● Problem details
Could you return every record below exactly as it is written?

======== Data provided

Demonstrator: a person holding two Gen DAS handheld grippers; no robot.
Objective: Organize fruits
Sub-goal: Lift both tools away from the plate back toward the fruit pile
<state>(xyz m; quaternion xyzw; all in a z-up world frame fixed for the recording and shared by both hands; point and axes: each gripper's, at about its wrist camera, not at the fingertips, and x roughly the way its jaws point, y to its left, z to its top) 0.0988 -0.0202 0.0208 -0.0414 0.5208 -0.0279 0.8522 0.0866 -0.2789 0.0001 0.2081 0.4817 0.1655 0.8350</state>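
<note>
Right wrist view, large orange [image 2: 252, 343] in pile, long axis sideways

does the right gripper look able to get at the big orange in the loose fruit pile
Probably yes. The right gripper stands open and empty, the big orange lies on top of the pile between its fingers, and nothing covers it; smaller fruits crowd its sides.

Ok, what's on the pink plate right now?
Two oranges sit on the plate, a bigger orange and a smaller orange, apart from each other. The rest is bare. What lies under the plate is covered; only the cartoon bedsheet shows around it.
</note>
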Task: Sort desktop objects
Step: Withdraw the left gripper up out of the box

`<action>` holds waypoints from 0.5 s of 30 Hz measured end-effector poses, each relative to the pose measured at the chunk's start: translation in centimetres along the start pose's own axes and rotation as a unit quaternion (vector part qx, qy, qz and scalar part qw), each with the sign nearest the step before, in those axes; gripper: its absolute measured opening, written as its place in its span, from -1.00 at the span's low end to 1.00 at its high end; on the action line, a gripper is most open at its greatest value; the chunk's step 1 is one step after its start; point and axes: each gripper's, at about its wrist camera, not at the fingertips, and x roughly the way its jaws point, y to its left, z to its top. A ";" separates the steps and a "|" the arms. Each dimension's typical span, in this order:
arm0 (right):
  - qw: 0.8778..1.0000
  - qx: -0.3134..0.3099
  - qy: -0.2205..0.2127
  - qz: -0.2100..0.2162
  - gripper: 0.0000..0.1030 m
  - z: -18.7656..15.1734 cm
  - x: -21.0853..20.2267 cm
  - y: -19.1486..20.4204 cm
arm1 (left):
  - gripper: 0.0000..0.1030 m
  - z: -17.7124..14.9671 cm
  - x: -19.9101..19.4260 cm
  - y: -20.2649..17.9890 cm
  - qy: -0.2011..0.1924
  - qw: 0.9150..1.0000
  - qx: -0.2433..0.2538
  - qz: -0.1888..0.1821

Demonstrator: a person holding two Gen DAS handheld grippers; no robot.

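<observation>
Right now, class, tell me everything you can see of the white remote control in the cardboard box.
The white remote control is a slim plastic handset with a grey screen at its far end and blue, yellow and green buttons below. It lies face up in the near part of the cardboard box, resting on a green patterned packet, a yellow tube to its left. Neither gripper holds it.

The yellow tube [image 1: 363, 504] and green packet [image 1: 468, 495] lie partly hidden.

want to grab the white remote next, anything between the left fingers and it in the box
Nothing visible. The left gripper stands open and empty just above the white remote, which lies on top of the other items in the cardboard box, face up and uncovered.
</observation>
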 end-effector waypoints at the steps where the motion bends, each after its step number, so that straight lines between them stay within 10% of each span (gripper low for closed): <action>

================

● Task response
Demonstrator: a person holding two Gen DAS handheld grippers; no robot.
Objective: Organize fruits
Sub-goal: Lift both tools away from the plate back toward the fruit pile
<state>(xyz m; quaternion xyzw; all in a z-up world frame fixed for the recording and shared by both hands; point and axes: each gripper's, at about its wrist camera, not at the fingertips, and x roughly the way its jaws point, y to its left, z to its top) 0.0988 -0.0202 0.0208 -0.0414 0.5208 -0.0279 0.8522 0.0866 -0.2789 0.0001 0.2081 0.4817 0.1655 0.8350</state>
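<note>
Right wrist view, large orange [image 2: 252, 343] in pile, long axis sideways

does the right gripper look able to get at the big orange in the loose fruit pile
Probably yes. The right gripper stands open and empty, the big orange lies on top of the pile between its fingers, and nothing covers it; smaller fruits crowd its sides.

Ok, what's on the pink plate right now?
Two oranges sit on the plate, a bigger orange and a smaller orange, apart from each other. The rest is bare. What lies under the plate is covered; only the cartoon bedsheet shows around it.
</note>
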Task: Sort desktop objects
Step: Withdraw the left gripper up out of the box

`<action>` holds waypoints from 0.5 s of 30 Hz measured end-effector poses, each relative to the pose measured at the chunk's start: translation in centimetres along the start pose's own axes and rotation as a unit quaternion (vector part qx, qy, qz and scalar part qw), each with the sign nearest the step before, in those axes; gripper: its absolute measured opening, written as its place in its span, from -1.00 at the span's low end to 1.00 at its high end; on the action line, a gripper is most open at its greatest value; the chunk's step 1 is one step after its start; point and axes: each gripper's, at about its wrist camera, not at the fingertips, and x roughly the way its jaws point, y to its left, z to its top. A ";" separates the steps and a "|" the arms. Each dimension's typical span, in this order:
arm0 (right):
  - qw: 0.8778..1.0000
  - qx: -0.3134..0.3099
  - qy: -0.2205..0.2127
  - qz: -0.2100..0.2162
  - gripper: 0.0000..0.1030 m
  - z: -18.7656..15.1734 cm
  - x: -21.0853..20.2267 cm
  - y: -19.1486..20.4204 cm
arm1 (left):
  - gripper: 0.0000..0.1030 m
  - z: -17.7124..14.9671 cm
  - x: -19.9101..19.4260 cm
  - y: -20.2649..17.9890 cm
  - qy: -0.2011..0.1924
  - qw: 0.9150..1.0000
  - qx: -0.2433..0.2538
  - qz: -0.1888..0.1821

Demonstrator: a person holding two Gen DAS handheld grippers; no robot.

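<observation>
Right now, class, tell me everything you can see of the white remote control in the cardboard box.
The white remote control is a slim plastic handset with a grey screen at its far end and blue, yellow and green buttons below. It lies face up in the near part of the cardboard box, resting on a green patterned packet, a yellow tube to its left. Neither gripper holds it.

The yellow tube [image 1: 363, 504] and green packet [image 1: 468, 495] lie partly hidden.

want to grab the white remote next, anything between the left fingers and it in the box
Nothing visible. The left gripper stands open and empty just above the white remote, which lies on top of the other items in the cardboard box, face up and uncovered.
</observation>
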 end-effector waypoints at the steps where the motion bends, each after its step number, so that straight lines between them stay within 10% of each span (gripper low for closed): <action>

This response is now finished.